According to the Intergovernmental Panel on Climate Change, the global linear production system that relies on chemicals and fuel to produce and transport food over great distances is to blame for 21-37 per cent of the world’s greenhouse gas emissions. However, proponents of the circular model argue that cooperation among various groups in the food-production system can significantly reduce energy consumption and waste.
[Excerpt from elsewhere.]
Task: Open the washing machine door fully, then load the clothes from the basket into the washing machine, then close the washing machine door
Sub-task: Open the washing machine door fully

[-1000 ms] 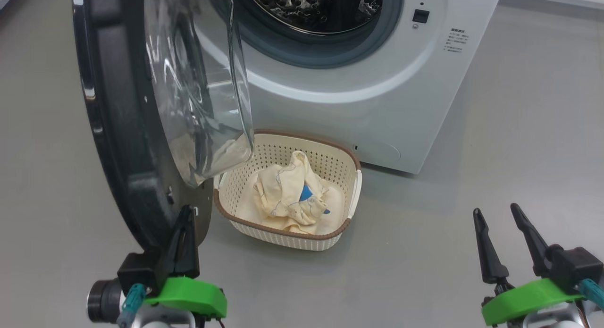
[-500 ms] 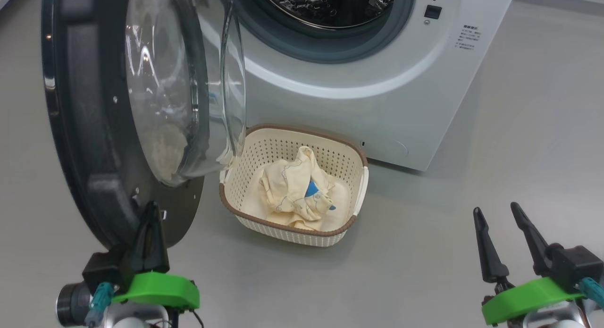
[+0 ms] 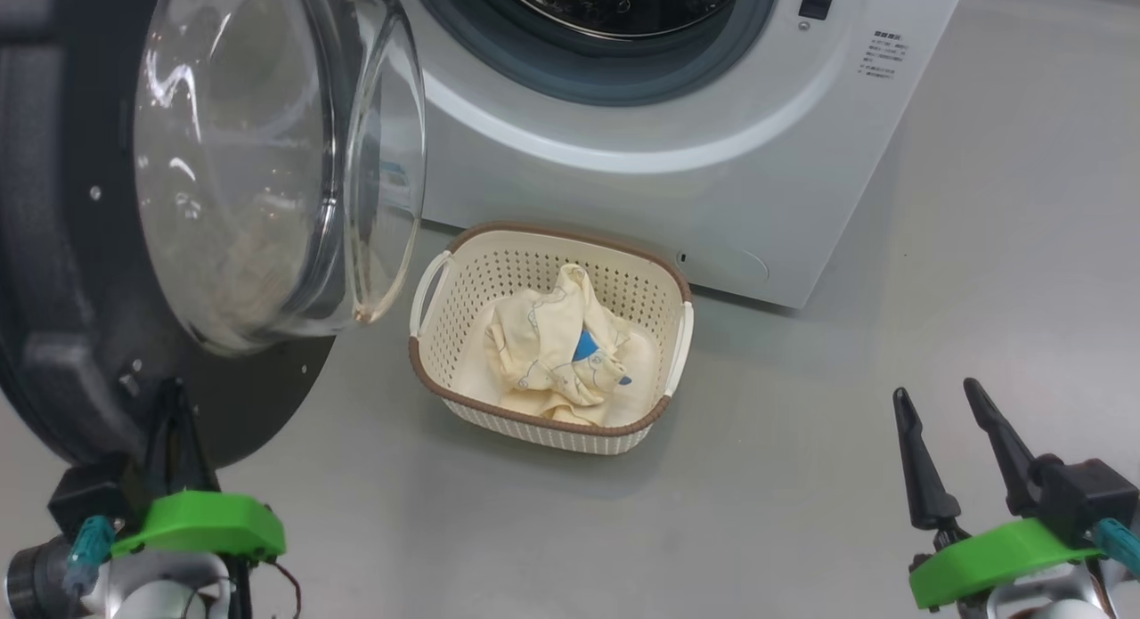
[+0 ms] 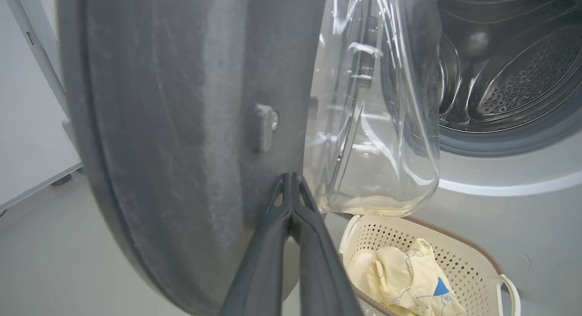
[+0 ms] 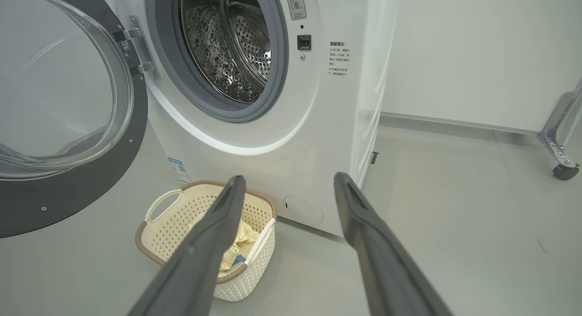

The Plant, which is home to about 20 food businesses – including a kombucha brewery, a coffee roaster, a chocolate maker and a vegan ice cream maker – is among the global pioneers of the concept. The indoor farms are irrigated with rainwater, and some of the energy is generated from solar panels. The spent grain from the Whiner Beer Co, the building's largest tenant, is mixed with wood chips and horse manure to produce roughly 20,000 pounds of compost a month, and some of the carbon dioxide from the fermenting process is used to stimulate the growth of plants and algae.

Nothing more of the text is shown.